Embedding Telehealth through Allied Health Innovation Grants

Miss Clare Daley1, Mr Ashley Young2

1Hunter New England Local Health District, Newcastle, Australia, 2Hunter New England Local Health District, Newcastle, Australia

BACKGROUND: Hunter New England Local Health District (HNELHD) is a large organisation within NSW Health that covers 25 LGAs, including metropolitan, regional and rural sites, and has over 16,000 employees (approximately 1500 Allied Health). For a decade, a key focus of the District has been increasing the utilisation of clinical telehealth to improve access to services for our community and reducing the impact of our large geographical area on our patients and their families. To support this, in 2015 an Allied Health Telehealth Equipment Grants Initiative was developed to encourage clinicians to establish innovative clinical telehealth services.
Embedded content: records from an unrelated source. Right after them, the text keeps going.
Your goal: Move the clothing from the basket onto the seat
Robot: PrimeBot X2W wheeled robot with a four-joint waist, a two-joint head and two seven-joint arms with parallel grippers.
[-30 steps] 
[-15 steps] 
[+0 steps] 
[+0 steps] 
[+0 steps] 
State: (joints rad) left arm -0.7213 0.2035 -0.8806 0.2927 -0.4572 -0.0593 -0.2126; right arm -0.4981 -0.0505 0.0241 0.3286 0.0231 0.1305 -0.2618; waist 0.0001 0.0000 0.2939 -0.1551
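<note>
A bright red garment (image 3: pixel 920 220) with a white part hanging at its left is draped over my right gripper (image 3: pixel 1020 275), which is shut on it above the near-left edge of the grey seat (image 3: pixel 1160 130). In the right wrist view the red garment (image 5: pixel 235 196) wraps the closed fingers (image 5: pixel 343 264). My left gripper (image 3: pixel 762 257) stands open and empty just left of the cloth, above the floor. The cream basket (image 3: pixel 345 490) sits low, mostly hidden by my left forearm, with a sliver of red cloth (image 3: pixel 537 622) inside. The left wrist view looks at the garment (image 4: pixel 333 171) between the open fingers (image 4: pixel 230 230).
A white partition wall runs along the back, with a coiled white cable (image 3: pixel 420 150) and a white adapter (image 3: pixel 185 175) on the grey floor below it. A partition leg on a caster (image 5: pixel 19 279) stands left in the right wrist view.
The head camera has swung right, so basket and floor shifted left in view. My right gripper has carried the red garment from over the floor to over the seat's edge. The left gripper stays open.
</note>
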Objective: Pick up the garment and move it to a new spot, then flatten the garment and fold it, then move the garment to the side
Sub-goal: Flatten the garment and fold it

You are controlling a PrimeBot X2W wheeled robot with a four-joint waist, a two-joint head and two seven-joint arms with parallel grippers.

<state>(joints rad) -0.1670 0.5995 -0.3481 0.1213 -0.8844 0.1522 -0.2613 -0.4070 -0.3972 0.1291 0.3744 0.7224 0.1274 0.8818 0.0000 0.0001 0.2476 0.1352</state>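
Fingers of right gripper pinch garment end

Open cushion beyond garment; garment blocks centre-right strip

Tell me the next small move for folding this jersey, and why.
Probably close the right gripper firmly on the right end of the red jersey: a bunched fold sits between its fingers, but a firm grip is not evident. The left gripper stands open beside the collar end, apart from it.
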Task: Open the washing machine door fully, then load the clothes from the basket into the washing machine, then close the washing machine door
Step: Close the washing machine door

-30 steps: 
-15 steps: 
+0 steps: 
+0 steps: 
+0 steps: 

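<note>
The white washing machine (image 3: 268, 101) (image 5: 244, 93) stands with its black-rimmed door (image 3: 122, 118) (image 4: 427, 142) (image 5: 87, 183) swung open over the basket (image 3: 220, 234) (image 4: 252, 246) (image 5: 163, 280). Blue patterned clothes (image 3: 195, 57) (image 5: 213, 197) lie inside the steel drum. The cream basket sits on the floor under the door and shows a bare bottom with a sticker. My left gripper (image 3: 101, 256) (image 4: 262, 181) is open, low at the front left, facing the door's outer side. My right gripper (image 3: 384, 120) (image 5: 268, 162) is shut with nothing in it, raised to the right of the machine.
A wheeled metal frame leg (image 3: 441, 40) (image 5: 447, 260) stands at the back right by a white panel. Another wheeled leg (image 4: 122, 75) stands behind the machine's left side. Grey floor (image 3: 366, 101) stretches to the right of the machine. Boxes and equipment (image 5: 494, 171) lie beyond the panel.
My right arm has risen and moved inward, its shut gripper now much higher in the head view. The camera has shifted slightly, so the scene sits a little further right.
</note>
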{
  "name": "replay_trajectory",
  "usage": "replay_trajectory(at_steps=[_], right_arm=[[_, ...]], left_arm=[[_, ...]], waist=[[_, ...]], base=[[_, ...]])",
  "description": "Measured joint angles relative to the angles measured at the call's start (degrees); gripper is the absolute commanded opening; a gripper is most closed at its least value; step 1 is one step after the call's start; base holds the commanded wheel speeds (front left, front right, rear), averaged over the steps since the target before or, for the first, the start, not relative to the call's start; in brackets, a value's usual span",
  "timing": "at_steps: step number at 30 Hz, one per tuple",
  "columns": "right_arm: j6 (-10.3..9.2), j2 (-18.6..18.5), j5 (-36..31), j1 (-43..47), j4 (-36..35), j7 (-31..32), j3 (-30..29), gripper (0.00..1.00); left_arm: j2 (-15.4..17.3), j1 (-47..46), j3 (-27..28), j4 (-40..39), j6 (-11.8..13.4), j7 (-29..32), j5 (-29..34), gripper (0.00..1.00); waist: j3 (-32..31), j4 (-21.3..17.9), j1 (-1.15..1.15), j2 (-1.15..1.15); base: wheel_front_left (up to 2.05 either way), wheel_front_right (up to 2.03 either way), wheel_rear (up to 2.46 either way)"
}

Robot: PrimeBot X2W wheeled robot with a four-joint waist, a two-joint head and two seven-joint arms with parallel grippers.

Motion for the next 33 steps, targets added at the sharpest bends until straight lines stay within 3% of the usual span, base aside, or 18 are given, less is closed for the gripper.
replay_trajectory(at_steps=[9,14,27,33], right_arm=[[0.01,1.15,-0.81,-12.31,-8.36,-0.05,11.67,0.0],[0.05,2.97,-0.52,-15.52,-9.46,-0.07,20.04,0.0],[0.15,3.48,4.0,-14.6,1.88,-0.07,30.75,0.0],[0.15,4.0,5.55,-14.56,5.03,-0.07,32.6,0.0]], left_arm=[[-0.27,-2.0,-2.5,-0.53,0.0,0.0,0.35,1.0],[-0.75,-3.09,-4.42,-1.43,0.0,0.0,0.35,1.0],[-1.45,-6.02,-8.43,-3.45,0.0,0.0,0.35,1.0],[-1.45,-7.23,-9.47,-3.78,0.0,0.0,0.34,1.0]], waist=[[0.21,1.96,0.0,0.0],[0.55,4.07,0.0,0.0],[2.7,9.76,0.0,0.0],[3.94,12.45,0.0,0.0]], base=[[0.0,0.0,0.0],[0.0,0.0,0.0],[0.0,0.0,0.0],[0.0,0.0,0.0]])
METHOD: An application process was developed that outlined eligibility criteria and requirements. All Allied Health staff providing direct patient care were encouraged to submit a project that could benefit through the use of desktop and specialised telehealth equipment. The grant process also allowed clinicians to formalise innovative projects, gaining executive support and empowering the clinician.

RESULTS: From 2015 to 2017, 32 allied health clinical telehealth projects were awarded grants. A reporting mechanism ensured there was ongoing accountability to complete the project, and provided an opportunity to gather feedback and learnings, and troubleshoot any issues.Once the application, review and reporting process was established, it was easy to offer grants in subsequent years.The cost of the program has been $85 000 with all equipment purchased through existing approved IT services.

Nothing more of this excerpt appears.